Credit Card Payoff Calculator and Interest Savings
Plan your payoff fast
Credit card payoff calculator: quick guide
This Credit Card Payoff Calculator shows your months to debt-free, total interest, and the savings from small monthly top-ups. In the first mode, enter a fixed monthly payment to see how long it will take to clear your balance. In the second mode, pick a target timeline and we’ll compute the payment required. Results use monthly compounding and show a clean summary plus a compact snapshot of key months. You can also export a full month-by-month payoff schedule as CSV for spreadsheets.
For reliable results, use your actual current balance and the card’s APR. If your issuer lists a daily periodic rate, multiply by 365 to estimate APR. Fixed payments are powerful because they prevent your payment from shrinking as the balance falls, which reduces interest drag. Try adding a small extra principal each month—rounding up by 20–100 in your currency often cuts several months and a surprising amount of interest.
- Negative amortization warning: if your payment is less than the monthly interest, the balance grows and payoff is impossible—raise the payment or lower the rate.
- Balance transfer idea: moving to a temporary 0% promo can slash interest, but watch transfer fees and promo end dates.
- Emergency buffer: keep a small cash cushion so you can sustain fixed payments without missing due dates.

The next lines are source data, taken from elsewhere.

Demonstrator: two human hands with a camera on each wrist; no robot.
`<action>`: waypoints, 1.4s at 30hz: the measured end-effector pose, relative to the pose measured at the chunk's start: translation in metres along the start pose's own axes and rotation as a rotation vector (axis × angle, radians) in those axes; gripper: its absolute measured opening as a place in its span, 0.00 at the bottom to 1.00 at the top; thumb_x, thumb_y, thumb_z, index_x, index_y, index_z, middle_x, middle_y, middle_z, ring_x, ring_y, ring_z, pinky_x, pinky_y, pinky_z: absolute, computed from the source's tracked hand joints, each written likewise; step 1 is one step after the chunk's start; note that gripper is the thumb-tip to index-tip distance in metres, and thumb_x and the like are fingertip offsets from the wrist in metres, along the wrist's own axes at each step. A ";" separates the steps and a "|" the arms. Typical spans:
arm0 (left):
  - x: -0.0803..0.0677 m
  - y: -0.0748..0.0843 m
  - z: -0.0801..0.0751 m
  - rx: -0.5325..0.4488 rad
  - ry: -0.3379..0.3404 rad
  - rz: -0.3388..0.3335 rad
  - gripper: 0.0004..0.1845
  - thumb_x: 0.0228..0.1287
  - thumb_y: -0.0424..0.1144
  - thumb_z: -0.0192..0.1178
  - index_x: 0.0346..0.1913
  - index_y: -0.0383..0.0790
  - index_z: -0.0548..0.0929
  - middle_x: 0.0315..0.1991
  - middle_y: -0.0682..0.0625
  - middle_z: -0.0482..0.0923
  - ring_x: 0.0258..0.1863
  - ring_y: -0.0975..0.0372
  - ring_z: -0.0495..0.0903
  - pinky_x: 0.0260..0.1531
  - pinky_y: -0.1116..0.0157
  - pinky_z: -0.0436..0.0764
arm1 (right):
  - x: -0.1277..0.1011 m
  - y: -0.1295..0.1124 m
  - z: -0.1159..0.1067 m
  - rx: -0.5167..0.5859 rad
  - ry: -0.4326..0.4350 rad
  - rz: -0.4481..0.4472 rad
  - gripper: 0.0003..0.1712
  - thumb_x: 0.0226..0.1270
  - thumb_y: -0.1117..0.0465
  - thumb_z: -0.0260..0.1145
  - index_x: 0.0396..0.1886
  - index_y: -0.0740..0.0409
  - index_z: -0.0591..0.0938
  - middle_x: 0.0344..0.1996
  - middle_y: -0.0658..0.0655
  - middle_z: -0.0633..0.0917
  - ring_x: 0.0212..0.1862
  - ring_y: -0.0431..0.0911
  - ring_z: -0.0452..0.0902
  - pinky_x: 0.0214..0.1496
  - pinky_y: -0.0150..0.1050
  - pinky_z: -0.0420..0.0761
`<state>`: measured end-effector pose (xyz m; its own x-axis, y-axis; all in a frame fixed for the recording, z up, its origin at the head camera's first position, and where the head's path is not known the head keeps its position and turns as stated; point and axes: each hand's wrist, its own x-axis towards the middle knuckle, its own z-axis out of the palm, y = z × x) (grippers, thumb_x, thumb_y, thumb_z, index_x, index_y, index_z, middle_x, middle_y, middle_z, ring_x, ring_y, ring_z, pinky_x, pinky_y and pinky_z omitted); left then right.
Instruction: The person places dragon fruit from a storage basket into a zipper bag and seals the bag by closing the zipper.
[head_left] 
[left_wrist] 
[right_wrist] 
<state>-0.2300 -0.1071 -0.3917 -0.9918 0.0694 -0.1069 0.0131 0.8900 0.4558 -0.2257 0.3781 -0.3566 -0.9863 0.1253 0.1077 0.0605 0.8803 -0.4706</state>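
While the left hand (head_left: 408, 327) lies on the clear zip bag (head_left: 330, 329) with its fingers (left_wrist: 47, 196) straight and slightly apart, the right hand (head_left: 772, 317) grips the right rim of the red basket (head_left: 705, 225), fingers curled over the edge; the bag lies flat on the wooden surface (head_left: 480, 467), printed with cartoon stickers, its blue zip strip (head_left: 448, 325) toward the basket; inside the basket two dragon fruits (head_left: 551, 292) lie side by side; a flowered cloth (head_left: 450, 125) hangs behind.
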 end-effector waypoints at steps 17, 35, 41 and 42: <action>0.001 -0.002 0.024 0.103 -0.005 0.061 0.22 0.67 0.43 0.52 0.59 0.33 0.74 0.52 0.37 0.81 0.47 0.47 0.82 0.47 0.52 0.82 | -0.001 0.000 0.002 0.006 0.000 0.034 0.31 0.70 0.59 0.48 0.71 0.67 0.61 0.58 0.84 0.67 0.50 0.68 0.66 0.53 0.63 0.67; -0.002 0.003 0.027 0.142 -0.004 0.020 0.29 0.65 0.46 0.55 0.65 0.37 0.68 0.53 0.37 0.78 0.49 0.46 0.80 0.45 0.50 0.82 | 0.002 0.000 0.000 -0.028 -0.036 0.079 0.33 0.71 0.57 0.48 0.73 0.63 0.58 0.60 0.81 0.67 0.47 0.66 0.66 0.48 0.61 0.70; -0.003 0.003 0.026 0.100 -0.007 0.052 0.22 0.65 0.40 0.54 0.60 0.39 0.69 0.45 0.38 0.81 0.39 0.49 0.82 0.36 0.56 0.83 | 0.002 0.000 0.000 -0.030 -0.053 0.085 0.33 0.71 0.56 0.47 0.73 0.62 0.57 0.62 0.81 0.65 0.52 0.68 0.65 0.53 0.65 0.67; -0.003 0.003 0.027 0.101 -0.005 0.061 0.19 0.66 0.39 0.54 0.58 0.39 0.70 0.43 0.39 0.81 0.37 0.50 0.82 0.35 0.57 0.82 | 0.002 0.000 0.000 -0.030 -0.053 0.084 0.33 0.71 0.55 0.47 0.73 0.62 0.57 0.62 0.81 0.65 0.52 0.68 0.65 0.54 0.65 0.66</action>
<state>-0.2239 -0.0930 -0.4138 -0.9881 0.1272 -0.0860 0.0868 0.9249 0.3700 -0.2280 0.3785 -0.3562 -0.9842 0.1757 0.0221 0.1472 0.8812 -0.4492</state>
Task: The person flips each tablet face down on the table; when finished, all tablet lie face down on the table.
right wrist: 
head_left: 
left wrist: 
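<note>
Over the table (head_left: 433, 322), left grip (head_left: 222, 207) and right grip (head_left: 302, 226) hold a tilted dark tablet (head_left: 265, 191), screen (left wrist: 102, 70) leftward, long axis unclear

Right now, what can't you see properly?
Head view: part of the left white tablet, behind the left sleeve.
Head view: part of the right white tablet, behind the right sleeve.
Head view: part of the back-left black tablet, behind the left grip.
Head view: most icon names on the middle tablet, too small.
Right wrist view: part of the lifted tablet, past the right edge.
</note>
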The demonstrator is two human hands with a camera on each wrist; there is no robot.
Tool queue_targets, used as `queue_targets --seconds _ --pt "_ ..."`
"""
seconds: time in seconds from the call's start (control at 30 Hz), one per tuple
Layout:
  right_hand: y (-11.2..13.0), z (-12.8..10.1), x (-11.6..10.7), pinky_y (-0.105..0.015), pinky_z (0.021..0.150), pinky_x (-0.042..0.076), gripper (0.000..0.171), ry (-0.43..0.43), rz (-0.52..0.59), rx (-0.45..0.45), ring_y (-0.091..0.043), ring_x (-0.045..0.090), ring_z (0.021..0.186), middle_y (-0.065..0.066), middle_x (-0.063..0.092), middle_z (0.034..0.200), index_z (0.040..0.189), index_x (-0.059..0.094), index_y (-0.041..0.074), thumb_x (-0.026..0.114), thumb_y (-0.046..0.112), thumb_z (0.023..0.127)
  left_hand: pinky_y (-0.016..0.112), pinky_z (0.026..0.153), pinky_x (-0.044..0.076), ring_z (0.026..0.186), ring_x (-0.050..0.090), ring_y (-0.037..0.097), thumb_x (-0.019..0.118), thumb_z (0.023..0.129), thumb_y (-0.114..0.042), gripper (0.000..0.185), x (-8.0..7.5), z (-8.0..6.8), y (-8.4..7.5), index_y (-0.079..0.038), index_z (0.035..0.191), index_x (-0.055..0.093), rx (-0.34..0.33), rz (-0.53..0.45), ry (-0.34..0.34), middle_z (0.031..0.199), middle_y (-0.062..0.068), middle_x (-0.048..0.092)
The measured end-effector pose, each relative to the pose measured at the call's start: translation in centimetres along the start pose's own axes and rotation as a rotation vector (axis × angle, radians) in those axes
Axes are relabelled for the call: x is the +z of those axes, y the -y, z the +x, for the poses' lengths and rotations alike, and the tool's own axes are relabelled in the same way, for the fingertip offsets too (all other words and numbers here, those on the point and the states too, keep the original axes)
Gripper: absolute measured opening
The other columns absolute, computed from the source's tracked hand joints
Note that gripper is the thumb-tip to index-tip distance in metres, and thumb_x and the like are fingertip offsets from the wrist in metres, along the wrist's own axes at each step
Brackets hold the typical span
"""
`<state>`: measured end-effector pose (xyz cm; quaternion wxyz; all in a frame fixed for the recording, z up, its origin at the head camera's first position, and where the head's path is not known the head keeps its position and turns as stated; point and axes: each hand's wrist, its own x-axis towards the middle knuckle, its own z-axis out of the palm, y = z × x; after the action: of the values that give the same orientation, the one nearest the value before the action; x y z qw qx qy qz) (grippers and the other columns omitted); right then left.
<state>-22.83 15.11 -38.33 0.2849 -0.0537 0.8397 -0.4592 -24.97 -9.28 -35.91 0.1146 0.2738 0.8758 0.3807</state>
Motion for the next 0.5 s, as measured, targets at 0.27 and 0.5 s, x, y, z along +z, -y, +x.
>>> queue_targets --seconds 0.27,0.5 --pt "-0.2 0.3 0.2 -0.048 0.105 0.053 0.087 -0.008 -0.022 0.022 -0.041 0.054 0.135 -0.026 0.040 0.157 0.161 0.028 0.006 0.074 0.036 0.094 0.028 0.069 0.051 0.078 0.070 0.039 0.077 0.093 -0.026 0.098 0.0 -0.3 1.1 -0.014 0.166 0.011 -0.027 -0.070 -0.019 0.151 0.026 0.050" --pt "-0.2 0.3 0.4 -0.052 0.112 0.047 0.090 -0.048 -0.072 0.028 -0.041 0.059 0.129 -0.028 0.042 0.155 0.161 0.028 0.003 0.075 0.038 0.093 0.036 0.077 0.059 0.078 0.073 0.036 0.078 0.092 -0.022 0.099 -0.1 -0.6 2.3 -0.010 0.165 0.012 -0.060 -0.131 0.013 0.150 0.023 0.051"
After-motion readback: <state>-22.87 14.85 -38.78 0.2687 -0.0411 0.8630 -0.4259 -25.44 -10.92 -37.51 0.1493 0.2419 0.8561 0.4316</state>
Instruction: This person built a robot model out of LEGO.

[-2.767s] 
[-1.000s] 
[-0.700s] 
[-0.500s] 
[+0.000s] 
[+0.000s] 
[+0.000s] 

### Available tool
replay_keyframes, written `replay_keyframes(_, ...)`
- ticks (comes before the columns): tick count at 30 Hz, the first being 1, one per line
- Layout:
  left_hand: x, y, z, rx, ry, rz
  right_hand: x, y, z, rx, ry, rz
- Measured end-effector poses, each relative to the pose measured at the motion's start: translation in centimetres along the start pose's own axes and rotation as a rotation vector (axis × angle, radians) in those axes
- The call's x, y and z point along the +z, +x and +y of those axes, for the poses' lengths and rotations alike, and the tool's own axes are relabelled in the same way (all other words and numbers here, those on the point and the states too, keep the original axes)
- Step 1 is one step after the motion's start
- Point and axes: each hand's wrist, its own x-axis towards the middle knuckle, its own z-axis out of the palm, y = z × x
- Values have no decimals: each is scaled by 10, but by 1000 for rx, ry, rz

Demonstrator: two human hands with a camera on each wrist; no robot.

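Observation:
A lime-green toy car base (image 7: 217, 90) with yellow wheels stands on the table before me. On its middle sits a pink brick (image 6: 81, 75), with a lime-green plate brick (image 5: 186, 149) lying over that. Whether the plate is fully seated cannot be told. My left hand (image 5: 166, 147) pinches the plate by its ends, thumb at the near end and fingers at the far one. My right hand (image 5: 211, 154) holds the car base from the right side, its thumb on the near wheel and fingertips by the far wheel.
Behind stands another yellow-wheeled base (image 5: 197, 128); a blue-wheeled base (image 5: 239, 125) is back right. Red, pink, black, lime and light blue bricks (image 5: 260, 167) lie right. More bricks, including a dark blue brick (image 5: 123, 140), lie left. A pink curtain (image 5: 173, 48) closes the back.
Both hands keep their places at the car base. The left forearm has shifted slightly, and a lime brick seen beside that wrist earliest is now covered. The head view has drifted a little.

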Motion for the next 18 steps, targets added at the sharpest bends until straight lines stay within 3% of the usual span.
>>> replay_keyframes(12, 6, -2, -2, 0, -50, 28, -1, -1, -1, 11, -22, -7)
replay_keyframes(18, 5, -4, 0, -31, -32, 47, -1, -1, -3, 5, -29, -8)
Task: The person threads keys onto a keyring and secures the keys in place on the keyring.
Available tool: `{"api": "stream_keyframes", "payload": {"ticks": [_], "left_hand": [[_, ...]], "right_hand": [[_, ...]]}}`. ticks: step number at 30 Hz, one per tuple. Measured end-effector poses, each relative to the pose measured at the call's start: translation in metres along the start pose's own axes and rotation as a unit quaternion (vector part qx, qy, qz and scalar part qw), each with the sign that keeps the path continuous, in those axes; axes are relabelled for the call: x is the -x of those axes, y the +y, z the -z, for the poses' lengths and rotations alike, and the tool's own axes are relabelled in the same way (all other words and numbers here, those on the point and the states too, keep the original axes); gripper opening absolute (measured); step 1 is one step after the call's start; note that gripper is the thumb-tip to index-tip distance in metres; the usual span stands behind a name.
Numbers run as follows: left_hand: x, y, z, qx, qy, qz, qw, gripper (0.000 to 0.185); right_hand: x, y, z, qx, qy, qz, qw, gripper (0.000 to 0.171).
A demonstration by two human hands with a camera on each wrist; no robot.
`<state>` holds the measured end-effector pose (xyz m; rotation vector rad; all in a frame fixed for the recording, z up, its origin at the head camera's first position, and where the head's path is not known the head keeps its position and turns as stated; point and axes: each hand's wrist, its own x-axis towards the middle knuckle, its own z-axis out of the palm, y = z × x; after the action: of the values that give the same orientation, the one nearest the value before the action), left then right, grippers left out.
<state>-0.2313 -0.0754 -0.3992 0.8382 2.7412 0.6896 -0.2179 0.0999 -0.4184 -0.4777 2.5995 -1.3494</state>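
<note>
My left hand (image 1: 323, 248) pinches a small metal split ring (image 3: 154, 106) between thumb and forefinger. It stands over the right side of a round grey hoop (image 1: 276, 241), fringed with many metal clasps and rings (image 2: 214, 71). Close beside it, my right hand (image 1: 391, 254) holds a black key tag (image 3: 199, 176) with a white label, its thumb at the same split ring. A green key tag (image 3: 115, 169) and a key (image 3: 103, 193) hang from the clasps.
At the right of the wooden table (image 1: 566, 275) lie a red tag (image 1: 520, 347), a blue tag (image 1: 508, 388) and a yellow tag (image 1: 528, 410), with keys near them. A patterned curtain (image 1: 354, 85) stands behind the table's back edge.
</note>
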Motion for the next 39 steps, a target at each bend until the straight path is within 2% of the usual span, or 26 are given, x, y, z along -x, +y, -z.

The comparison boxes help you contrast a disciplined fixed payment against a typical minimum payment path (for example, 1–3% of the balance with a small floor). Minimums shrink as the balance declines, which extends the timeline and increases total interest. Use the toggles to test realistic minimum settings from your statement and see how many months and how much interest you could save by fixing your payment and adding a modest extra.
Treat this tool as an educational planner. Actual outcomes can vary with fees, statement timing, and issuer rules. Re-run the plan whenever your balance, APR, or payment changes.
Strategy tips: automate the payment above the minimum right after payday, direct windfalls (refunds, bonuses) to principal, and avoid new purchases on the payoff card. If you hold multiple debts, consider the avalanche approach (focus extra on the highest APR) or the snowball (smallest balance first for motivation). Combine this calculator with a budget so the payment you choose is sustainable for several months in a row—consistency beats intensity.
How the payoff math works
Let r be APR÷12, PV the balance, PMT the monthly payment, and n months. With monthly compounding, months to payoff for a fixed payment (when PMT > r·PV) is n = ln(PMT/(PMT − r·PV)) / ln(1+r)
; if r=0
, n = PV/PMT
. Payment for a target n is PMT = PV·r·(1+r)^n / ((1+r)^n − 1)
; if r=0
, PMT = PV/n
. Minimum payment paths are simulated month-by-month as the percentage applies to the declining balance with a floor.
Credit card payoff FAQs
Why does a small extra payment help so much?
It reduces principal earlier, so less interest accrues every month after—compounding works in your favor.
What if my payment is below the interest?
The balance grows (negative amortization). Increase the payment or seek a lower rate to make progress.
Should I stop using the card?
Yes, ideally. New purchases raise the balance and extend the timeline.
Is this financial advice?
No, it’s an educational estimate to help you plan payments and timelines.